Students have alleged, additionally, that the College, under Veitch's leadership, failed to maintain the integrity of a confidential reporting system begun in February 2009 and has tracked down and identified students who choose to report anonymously. Critics also point out that these changes fail to address the college's excessively lenient punishments for rapists such as a widely reported 5-page book report and the vague language embedded in the school's official sexual misconduct policy – issues which were at the heart of the initial controversy.

===Jason Felch incident===
In March 2014, the Los Angeles Times fired journalist Jason Felch, who had reported numerous stories on the sexual assault controversy at Occidental, after learning from Occidental administrators that he had a personal relationship with a source. The LA Times reported that the source, an Occidental faculty member, provided him with exaggerated information about the College's Clery Act violations. Critics, however, have challenged Felch's firing, arguing that his information is in fact accurate, that multiple sources corroborate Felch's initial findings, and that administrators learned about the faculty member's relationship with Felch by breaking into her office and stealing pages out of her personal journal.
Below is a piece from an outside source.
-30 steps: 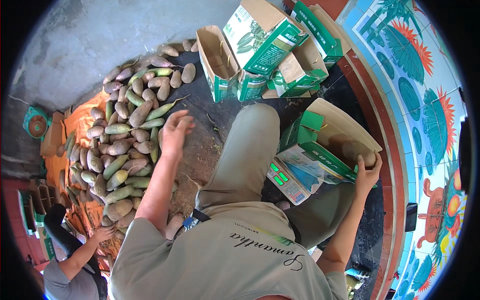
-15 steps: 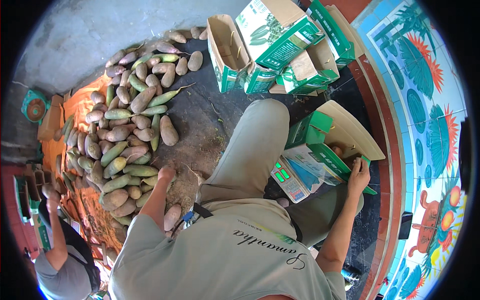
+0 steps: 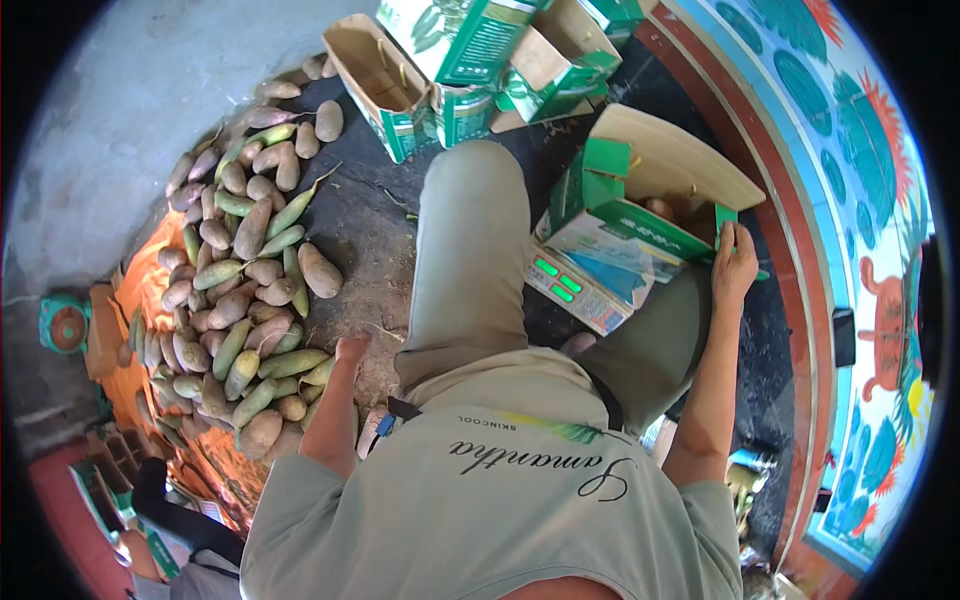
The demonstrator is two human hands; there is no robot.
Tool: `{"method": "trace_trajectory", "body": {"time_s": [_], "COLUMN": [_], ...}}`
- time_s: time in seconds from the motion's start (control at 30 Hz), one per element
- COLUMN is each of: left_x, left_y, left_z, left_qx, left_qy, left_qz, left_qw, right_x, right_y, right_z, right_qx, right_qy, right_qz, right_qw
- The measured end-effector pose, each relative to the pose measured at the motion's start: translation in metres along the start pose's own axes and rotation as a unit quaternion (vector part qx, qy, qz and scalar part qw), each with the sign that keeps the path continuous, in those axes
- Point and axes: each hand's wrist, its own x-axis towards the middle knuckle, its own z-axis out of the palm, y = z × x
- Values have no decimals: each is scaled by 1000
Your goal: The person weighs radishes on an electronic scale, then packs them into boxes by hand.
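My right hand (image 3: 735, 262) is closed on the flap at the near right corner of an open green-and-white cardboard box (image 3: 625, 228). Brownish radishes (image 3: 660, 207) show inside it. The box rests on a scale (image 3: 585, 290) with lit green digits, just beyond my right thigh. On the left, my left hand (image 3: 352, 348) is low over the dirt beside my left thigh, near the right side of a heap of green and brown radishes (image 3: 250, 235). Its fingers point down and are hidden, so whether it holds anything cannot be made out. A thin root lies near it.
Several open cardboard boxes (image 3: 460, 110) stand beyond my left knee. A red-brown ledge (image 3: 790, 300) and a painted tile wall run along the right. Orange sheeting (image 3: 160, 275) lies under the heap. A green fan (image 3: 65, 325) and another person (image 3: 195, 560) are at far left.
The whole view has turned and shifted, so boxes and heap sit differently. My right hand stays on the box flap. My left hand remains low beside the heap, with its fingers still hidden.
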Motion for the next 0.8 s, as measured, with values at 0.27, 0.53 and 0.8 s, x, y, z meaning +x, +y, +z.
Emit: {"method": "trace_trajectory", "body": {"time_s": [0.27,0.53,0.8], "left_x": [-15,-49,-50], "left_y": [8,32,29], "left_z": [-7,-5,-13], "left_qx": [-48,-173,87], "left_qy": [4,-17,-92], "left_qz": [-81,-166,-65], "left_qw": [996,971,990], "right_x": [-8,-18,-22], "right_y": [12,32,37], "right_z": [0,-6,-5], "right_qx": [2,2,7], "right_qy": [49,83,111], "right_qz": [33,47,40], "right_qw": [998,995,993]}}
In an audio recording of the meeting obtained by BuzzFeed, Veitch told faculty, “As I heard that Ralph [Frammolino, an ex-partner of Felch retained as a public relations consultant] had written a book on the Getty with Jason Felch, that seemed to be a great way to understand how Jason was thinking about the story." Veitch added, “If [the firm] didn’t have any connection we wouldn’t have had access to the Los Angeles Times" saying that he knew that their previous "financial relationship" presented a "conflict of interest."